Who Should NOT Buy This
- Absolute beginners with math anxiety: The "figure it out" approach, while brilliant for learning, can be frustrating if you have zero starting point.
- Students needing graded homework for a class: This is a supplement, not your primary textbook.
- People who exclusively learn from long-form video. Brilliant uses short, interactive blocks. If you love 45-minute lectures, you’ll be disappointed.

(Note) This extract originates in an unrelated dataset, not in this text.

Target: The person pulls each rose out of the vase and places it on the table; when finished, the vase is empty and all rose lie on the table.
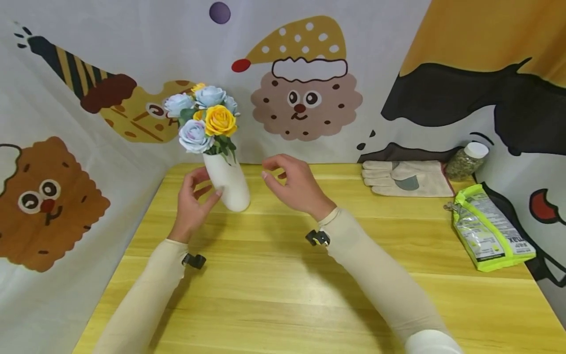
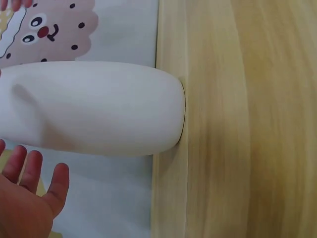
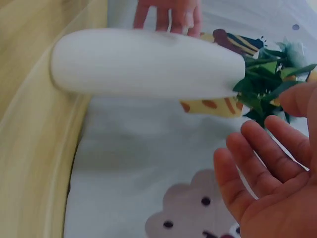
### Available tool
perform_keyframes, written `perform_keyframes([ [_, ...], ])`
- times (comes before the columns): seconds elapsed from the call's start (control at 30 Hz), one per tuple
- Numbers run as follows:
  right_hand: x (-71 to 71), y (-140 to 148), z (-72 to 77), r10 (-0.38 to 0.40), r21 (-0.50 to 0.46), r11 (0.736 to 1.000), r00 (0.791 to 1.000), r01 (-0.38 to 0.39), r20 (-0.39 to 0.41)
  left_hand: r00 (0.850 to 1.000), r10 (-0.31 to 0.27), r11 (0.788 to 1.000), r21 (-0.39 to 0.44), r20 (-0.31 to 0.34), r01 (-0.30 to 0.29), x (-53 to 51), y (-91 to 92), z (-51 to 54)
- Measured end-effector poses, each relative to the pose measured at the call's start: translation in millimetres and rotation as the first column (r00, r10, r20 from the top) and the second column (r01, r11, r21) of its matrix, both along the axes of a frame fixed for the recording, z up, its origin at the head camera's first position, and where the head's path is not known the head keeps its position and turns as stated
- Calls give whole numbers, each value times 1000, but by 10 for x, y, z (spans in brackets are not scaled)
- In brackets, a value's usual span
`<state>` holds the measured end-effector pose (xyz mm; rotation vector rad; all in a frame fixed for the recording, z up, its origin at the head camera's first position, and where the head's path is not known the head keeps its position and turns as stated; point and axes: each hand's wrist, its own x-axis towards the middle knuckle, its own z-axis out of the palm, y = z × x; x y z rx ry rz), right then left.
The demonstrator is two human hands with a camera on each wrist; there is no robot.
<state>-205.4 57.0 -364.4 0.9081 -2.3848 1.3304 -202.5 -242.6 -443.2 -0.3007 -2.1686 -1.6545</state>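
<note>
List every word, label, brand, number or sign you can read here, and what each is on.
"max", perhaps part of a longer word: on the green packet.
Remaining print on the packet: too small and blurred to read.
White vase: no lettering visible.
Jar: none readable.

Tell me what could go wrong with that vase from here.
The white vase might tip if bumped: it is tall and slim, with a broad bunch of flowers spreading above it. A nudge from the left hand, right beside it, could go unchecked, since the right hand is clear of it on the other side. The leaves hanging at its top might also snag if a hand slides up that far.
</note>
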Motion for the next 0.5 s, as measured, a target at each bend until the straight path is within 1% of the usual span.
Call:
perform_keyframes([
  [0.13,-52,-192,86,14,-63,998,1000,-14,8,999,-40,997,70,-10,41,-59,31,10],
  [0.23,-76,-333,144,22,-102,995,1000,-20,18,998,-55,994,94,-9,56,-92,51,14],
  [0.37,-92,-502,205,7,-133,991,1000,-3,30,998,-58,995,85,19,56,-116,65,17],
  [0.5,-92,-636,231,-10,-160,987,997,21,72,997,-61,995,80,37,58,-132,75,19],
])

Cheaper or Better Alternatives
| Alternative | Price | My Take |
|---|---|---|
| edX / Coursera | Varies (often free to audit) | Better for structured, university-style courses with certificates. Worse for building hands-on, moment-to-moment intuition. |
| Khan Academy | Free | The gold standard for free, curriculum-aligned learning. More traditional (video + exercise) and aimed at K-12/early college. Lacks Brilliant's "aha!" puzzle design. |
| YouTube | Free | An ocean of lectures. Completely passive. Great for explanations, terrible for ensuring you actually understand and can apply the concepts. |
| Books & Practice Problems | One-time cost | The classic, unbeatable for depth. Requires immense self-discipline. Brilliant provides the structure and interactive elements books can't. |
Check out our Babbel review for comparison. Check out our Codecademy Pro review for comparison.
Final Verdict
worthit. In a market flooded with content that confuses information transfer with education, Brilliant stands apart by making you work for the knowledge. It’s a cognitive gym. The biggest annoyance is the baffling reality that the mobile app experience is often smoother and more engaging than the desktop browser version—a rare misstep in a world that usually neglects mobile. Despite that, if you engage with it consistently, you will get smarter. That’s a promise very few apps can keep. What surprised me most after using it for six months: I stopped using it daily but the thinking patterns stuck. I catch myself approaching spreadsheet problems differently, estimating probabilities more carefully, spotting logical fallacies in articles I read. Brilliant doesn't teach you math — it rewires how you approach problems. That's worth more than $150/year, and it's the rare subscription where the value persists even after you cancel.
FAQ
Is this good for kids/teens?
Yes, particularly for motivated, curious teens. The interactive style is great, but younger kids might need guidance.
Can I learn advanced topics like machine learning here?
You can learn the foundational math and logic behind ML incredibly well. For specific coding implementation, you'll need other resources.
Is the annual subscription necessary?
Monthly is more expensive. Commit to a year if you're serious. Progress is cumulative, and dipping in for a month won't yield the same rewiring effect.